De 3 % à 6 % du PIB annuel

Cela représente de 3 % à 6 % du produit intérieur brut (PIB) annuel si l’on prend en compte le total des temps d’activités supplémentaires de conformité et des abandons d’activités devenues trop contraignantes. Nonobstant ce patent échec, le rapport sénatorial conclut à la nécessité de poursuivre la simplification. Celle-ci sert donc toujours de deus ex machina pour sortir des crises de normalisation, comme celle qui frappe aujourd’hui les agriculteurs.

Or, les connaissances du phénomène normatif comme celles proposées par les réseaux de recherche interdisciplinaires Law & Management et Tétranormalisation montrent que la prolifération des normes ne saurait être stoppée dans une société humaine qui se développe, si ce n’est à la marge et très ponctuellement. L’action collective organisée appelle congénitalement une production normative que l’appétence des populations vers plus de maîtrise des risques et de protection rend inextinguible.

Plutôt qu’une illusoire simplification, ces chercheurs privilégient donc le principe d’« équilibration », c’est-à-dire la recherche d’un équilibre satisfaisant entre les attentes du normalisateur et les contraintes des entités visées, rendant plus applicable la norme dans la réalité de l’activité sociale, économique et environnementale.

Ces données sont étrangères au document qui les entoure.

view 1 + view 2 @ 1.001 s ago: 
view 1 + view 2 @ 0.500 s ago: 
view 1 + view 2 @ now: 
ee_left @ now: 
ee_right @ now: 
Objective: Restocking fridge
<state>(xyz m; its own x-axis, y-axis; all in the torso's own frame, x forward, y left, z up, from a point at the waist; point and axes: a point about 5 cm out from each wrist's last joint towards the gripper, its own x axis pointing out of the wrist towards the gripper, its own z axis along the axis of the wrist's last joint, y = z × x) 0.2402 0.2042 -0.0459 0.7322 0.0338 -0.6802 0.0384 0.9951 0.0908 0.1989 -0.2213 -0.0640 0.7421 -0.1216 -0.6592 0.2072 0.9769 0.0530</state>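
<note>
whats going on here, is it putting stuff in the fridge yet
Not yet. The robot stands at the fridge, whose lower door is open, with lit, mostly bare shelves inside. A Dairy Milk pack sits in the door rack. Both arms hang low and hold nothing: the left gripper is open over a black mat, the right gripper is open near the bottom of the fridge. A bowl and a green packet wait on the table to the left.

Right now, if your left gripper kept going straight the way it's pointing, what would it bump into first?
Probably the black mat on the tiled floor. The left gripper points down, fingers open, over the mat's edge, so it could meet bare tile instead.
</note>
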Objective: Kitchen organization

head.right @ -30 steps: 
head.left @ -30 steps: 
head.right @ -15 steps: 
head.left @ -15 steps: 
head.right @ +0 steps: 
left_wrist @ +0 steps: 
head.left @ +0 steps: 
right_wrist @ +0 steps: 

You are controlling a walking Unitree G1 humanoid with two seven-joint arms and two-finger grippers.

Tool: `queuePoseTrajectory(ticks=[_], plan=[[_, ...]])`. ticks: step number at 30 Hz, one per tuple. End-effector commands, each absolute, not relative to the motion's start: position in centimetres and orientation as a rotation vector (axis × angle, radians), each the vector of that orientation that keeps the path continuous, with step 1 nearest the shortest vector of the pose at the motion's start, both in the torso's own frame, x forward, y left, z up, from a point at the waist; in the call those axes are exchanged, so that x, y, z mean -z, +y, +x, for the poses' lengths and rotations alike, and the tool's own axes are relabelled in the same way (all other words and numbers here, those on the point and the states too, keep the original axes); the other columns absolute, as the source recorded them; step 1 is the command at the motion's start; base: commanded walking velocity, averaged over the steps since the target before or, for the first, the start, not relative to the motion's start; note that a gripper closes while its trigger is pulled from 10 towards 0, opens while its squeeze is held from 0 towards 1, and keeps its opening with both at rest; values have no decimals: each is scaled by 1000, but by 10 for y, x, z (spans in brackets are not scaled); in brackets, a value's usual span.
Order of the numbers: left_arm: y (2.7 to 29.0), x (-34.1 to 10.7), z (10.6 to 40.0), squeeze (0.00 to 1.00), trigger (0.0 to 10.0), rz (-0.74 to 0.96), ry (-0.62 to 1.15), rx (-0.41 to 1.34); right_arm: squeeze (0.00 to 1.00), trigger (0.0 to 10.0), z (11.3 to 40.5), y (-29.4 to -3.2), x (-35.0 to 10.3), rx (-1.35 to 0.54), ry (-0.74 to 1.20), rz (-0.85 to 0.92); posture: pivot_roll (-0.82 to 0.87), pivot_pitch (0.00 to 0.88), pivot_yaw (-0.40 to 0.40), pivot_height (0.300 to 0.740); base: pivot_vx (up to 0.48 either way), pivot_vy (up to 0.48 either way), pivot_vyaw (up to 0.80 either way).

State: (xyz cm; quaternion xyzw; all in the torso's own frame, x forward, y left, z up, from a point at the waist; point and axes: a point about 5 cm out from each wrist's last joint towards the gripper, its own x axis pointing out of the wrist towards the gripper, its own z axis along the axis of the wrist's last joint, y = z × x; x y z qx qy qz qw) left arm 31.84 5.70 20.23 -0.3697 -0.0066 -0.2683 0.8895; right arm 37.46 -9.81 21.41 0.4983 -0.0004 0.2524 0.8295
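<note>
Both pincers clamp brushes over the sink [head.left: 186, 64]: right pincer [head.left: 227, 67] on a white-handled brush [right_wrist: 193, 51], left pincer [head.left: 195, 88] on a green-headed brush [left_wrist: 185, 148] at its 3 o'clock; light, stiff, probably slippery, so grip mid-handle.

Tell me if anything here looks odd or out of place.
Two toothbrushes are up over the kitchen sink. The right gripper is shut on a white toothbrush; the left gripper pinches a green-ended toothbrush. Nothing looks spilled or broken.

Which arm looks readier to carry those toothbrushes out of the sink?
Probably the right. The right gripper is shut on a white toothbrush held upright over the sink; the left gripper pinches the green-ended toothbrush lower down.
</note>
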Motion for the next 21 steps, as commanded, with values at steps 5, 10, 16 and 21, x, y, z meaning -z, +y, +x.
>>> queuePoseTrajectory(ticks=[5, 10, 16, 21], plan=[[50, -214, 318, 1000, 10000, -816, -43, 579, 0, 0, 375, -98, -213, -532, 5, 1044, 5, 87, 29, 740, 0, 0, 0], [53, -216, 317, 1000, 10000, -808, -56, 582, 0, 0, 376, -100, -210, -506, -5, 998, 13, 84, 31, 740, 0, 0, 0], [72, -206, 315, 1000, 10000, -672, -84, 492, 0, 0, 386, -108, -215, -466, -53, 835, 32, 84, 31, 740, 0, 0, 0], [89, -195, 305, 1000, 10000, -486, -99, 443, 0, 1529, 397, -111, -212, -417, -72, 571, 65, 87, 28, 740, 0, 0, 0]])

On observe ainsi qu’une norme élaborée en silo, sans négociation de proximité suffisante avec les représentants des entités sur lesquelles elle s’applique, maximise en retour les réactions de résistance, voire de désobéissance, de ces entités, et par conséquent la non-conformité. Ce défaut est à l’origine des phénomènes observables aujourd’hui en Europe.